Parenscript seems like a great tool for:

  1. People who are very familiar with Common Lisp and want to translate idioms/code into JavaScript
  2. People targeting very old versions of JavaScript (back before let was added, for instance)

Given that I'm new to Common Lisp and have a lot of experience with JavaScript and TypeScript, I wasn't really the target market for Parenscript. I was able to stumble through it, but the resulting code make it obvious I was thinking in JavaScript and writing in Parenscript.

The most interesting part of Parenscript for me was the ability to define macros.

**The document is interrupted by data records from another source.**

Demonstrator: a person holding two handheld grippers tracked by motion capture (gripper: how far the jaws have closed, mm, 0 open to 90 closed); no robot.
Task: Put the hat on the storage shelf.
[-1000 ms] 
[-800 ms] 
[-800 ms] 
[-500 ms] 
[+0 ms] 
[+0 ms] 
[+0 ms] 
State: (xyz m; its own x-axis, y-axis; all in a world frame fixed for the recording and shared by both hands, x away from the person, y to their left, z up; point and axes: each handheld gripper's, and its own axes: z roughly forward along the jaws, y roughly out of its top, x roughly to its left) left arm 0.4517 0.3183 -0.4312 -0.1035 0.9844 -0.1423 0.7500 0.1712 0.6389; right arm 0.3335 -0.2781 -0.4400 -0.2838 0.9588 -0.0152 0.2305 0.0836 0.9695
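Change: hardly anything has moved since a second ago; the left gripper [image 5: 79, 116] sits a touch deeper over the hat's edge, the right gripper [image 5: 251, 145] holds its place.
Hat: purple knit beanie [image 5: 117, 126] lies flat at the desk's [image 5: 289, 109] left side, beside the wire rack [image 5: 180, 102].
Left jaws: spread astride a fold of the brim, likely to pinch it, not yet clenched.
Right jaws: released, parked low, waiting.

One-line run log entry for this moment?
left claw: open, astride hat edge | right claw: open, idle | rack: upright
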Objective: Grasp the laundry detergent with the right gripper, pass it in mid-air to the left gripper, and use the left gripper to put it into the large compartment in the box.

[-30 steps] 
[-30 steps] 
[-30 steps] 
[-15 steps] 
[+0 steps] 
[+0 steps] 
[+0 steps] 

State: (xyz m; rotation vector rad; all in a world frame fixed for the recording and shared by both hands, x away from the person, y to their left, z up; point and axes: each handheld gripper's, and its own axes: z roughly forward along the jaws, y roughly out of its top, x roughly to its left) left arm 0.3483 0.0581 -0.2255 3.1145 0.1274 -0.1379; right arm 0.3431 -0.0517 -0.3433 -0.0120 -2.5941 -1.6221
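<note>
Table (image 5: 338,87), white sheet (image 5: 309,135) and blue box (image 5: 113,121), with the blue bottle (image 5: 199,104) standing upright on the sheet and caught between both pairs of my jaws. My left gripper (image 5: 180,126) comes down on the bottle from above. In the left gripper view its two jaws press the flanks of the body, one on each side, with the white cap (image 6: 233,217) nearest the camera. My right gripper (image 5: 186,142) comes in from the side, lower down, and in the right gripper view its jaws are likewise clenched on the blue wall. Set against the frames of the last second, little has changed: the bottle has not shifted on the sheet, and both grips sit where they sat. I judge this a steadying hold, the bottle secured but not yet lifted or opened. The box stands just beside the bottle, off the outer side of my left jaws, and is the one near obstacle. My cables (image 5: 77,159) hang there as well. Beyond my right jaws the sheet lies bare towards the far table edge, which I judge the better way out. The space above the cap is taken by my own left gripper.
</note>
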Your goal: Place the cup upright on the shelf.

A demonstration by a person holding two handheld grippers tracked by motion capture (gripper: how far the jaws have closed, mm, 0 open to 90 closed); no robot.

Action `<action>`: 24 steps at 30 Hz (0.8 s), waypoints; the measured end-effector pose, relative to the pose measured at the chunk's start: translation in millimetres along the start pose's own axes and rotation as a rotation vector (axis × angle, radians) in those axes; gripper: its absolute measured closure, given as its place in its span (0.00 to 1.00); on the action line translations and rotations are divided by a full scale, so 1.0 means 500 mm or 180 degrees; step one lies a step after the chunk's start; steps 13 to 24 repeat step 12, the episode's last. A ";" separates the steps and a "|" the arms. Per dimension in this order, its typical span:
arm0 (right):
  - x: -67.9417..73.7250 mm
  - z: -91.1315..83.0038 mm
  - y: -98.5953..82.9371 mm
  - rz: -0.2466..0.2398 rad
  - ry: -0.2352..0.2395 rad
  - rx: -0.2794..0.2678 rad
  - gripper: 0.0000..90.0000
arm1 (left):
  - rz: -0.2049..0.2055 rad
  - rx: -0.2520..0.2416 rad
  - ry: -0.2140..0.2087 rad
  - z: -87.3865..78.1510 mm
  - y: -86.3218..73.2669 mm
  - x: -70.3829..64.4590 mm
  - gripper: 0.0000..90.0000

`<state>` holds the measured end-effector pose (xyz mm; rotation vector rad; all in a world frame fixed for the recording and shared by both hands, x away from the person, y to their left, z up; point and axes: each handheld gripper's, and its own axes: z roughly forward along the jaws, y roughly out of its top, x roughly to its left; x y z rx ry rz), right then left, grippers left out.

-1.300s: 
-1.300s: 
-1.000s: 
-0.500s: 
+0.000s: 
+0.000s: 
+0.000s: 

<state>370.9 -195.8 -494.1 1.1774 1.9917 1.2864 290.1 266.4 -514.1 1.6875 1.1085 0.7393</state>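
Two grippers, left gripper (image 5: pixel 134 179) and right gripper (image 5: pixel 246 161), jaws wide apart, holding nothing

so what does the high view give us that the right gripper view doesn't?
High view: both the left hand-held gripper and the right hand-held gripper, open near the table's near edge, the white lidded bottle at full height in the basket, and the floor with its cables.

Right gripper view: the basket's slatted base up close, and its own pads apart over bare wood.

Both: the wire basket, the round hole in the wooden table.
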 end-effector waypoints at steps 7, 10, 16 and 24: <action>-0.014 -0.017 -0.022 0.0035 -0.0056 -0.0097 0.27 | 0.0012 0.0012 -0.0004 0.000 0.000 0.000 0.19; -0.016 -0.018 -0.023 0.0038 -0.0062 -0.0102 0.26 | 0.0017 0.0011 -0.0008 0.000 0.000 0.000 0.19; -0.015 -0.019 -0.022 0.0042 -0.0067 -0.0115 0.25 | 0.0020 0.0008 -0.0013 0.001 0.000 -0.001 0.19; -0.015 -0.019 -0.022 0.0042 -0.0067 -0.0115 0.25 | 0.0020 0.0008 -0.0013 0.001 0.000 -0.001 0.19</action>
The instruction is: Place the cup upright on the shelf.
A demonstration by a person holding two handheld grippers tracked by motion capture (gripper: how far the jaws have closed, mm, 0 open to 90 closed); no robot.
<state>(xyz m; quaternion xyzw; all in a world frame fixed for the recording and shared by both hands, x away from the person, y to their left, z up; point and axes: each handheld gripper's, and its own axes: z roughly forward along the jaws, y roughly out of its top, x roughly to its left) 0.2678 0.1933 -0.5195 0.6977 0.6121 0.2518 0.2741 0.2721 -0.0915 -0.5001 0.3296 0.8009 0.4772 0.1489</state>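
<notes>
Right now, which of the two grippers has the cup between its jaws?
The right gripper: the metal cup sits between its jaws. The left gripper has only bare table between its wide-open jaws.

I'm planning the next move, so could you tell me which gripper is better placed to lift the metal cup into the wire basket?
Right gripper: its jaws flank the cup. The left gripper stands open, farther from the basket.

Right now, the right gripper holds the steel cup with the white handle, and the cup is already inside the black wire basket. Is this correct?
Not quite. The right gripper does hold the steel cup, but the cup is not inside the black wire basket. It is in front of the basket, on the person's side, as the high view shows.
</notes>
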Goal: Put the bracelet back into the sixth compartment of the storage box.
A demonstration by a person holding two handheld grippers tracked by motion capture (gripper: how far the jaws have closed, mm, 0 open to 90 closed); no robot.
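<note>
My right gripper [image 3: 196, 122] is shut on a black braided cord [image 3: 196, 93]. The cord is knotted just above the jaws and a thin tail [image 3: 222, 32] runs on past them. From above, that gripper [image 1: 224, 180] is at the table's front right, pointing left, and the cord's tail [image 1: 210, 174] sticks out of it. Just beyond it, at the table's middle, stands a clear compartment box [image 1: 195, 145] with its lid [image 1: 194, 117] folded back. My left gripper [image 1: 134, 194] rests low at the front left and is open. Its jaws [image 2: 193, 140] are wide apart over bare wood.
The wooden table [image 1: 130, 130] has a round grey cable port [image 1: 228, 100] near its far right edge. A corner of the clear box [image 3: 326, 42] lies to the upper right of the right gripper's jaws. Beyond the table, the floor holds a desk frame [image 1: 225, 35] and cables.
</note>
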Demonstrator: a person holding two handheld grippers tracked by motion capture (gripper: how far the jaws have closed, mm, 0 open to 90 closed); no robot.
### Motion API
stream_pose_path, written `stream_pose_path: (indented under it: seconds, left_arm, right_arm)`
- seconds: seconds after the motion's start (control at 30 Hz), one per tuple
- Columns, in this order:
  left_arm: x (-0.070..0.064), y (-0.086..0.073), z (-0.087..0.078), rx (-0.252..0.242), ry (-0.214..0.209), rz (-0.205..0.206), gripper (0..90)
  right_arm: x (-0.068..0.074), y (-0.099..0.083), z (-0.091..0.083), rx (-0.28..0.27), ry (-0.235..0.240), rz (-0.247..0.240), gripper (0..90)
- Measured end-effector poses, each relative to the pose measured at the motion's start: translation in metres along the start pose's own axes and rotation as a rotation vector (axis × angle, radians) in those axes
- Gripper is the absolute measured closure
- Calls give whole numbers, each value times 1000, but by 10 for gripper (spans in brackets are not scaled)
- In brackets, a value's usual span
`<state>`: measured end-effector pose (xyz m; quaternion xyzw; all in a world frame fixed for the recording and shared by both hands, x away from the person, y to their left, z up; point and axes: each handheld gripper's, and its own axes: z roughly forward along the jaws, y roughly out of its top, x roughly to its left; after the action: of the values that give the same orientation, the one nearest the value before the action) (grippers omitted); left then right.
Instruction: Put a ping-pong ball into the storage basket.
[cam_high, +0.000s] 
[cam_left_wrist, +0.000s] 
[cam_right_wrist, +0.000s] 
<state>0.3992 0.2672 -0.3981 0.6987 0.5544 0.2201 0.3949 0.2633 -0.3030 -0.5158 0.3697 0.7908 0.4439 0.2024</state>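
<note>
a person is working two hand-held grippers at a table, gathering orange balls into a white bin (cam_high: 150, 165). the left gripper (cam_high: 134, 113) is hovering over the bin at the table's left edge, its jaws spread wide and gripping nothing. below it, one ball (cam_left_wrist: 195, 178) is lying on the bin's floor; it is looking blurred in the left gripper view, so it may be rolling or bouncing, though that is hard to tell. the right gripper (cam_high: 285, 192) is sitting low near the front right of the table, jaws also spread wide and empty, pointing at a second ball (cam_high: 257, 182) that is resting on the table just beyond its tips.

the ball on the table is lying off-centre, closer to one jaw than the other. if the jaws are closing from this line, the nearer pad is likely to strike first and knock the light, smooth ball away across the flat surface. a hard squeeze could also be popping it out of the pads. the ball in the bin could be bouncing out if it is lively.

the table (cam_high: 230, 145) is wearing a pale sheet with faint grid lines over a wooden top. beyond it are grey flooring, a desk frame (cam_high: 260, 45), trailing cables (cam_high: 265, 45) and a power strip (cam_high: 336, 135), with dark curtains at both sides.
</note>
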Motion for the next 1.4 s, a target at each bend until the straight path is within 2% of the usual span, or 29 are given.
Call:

For instance, I added a macro to wrap code in a try-catch that logged to HTML (so I could find errors even when no JavaScript debugger was available). (Note that @ in function position is used for accessing object properties in Parenscript, e.g. (@ window onerror) would translate to window.onerror.)

(ps:defpsmacro watch (&body body)
  `(ps:try (progn ,@body) (:catch (e) (error (+ (@ e message) " (" (@ e line-number) ")")))))

Obviously, this could be done in plain JavaScript with a regular function that takes an anonymous function for the body, but I might as well use macros while they're available!

Generating HTML and CSS

Being able to use concise s-expressions for generating HTML and CSS felt comfortable (and much more productive than writing HTML in Notepad, as I'd done 20 years prior). But HTML and CSS tooling have come a long way and these days I pretty much expect context-sensitive auto-complete.

In the end, I like the look of s-expressions, but I don't think they actually made me more productive than I'd be in, say VS Code.

Final thoughts

The recurring theme I'm noticing with Common Lisp is that it's easy to mold into new workflows, and these workflows would have been life-changing 20 years ago (and arguably still are notable for their simplicity), but some of the non-Lisp tooling has caught up to (and sometimes surpassed) Common Lisp in the last 5 - 10 years. Not in all cases or in all aspects, but in most of the ones that are important to me (auto-complete, documentation, static checks, debugging).

Of course, modern tools come with "modern" system requirements (i.e. unbelievable bloat), so it's possible that Common Lisp with SLIME is a happy middle ground, with powerful features, and minimal bloat. It doesn't matter if VS Code can do everything I need with TypeScript if I can't even get VS Code to run on my laptop!

Regardless, I'm still having fun learning Common Lisp and have no plans to abandon it, so I guess in that sense this experiment has been a success.